'português suave'

Publicado por Manuel 22:01:00  

4 Comments:

  1. Inês said...
    Não me diga que ainda tem algum exemplar do outro "Português Suave"?

    Era uma separata do Independente ou do Expresso?
    xatoo said...
    alguem se lembra ainda de quando o Artur Jorge se candidatou à Federação com a promessa de varrer de lá toda a porcaria?
    Arrebenta said...
    Potatoes

    A história tem barbas, não sei se é verdadeira, se é falsa, hoje em dia isso é totalmente irrelevante, desde que a narrativa tenha público, e seja vendável: corre por aí que o "Major" -- só de escrever esta palavra dá-me sempre vontade de passar aos actos violentos... -- ainda antes de começar a sua carreira de impune marginal, naquela área que alguns ainda não descobriram não ser "Desporto" mas "Crime Organizado", e que teimam em designar por "Futebol", dizia eu "de que", traficava batatas, no tempo da Guerra Colonial.
    Felizmente, nem a Guerra nem as batatas fazem parte do meu tempo, mas consta que o Estado Português, através das verbas do Exército -- e são sempre muitas em tempo de guerra -- pagava, cá, as refeições a preços do "Tavares Rico", para serem servidos ao combatentes da Causa Perdida ao preço da ração dos porcos.
    Obviamente, havia um porco, que se enchia com isto tudo.
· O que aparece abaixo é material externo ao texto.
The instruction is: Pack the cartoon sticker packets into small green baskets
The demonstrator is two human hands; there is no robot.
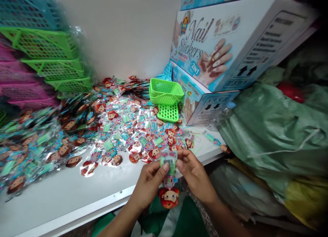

Abreviando, teve de ser corrido, mas acho que não foram evitados, a meio, alguns valentes murros.
    Eram outras épocas. Como já várias vezes tinha sido aqui previsto, o "Apito Dourado" vai ser enterrado (podem ler aqui); nunca existirá, portanto, aquele dia de glória, em que eu e mais uns quantos portugueses -- e que não são poucos -- que vêem a realidade como eu, iriam assistir ao "Major" a ser corrido aos pontapés do seu novo, e vitalício, posto de tráfico de novas batatas.
    Brevemente, aparecerão a Constraça Cunha e Nhanha, o "Eixo do Mal", o "Sol" e a Helena Matos a defender que, talvez, e já que tinha a experiência do "Metro" do Porto, talvez fosse a pessoa ideal, num triunvirato com Mega Ferreira e Proenza de Carvalho, para dirigir o Projecto da Ota.
    Já ouvi dizer que isto só se resolve aos tiros, e começo, cada vez mais, a acreditar nisso...
    josé said...
    A separata, não era uma separata mas sim um artigo extenso da autoria de Felícia Cabrita, sobre a vida (a)venturosa do nosso major Major ( Catch 22, para quem se lembra).

    Nesse artigo publicado pela revista do Expresso, já em tempos idos e de que guardo exemplar, republicado depois pelo mesmo Expresso, aquando das desventuras recentes do nosso major Major, vinham algumas histórias saborosas contadas pelo próprio major Major e profusamente ilustradas com fotos fornecidas pelo próprio, numa atitude de Dâmaso Salcede que ainda hoje me provoca riso.

    O artigo passa em revista a tropa e o episódio das batatas e o que dele saiu, ficou aí bem explicado.
    Antes de 25 de Abril, afinal ainda havia uma réstea de honorabilidade e quem pisava o risco, era riscado.

    Agora, é promovido a director geral de empresas públicas e eleito, reeleito e aclamado em estádios.

    Portugal no seu melhor?
    Não: Portugal conforme no-lo legaram.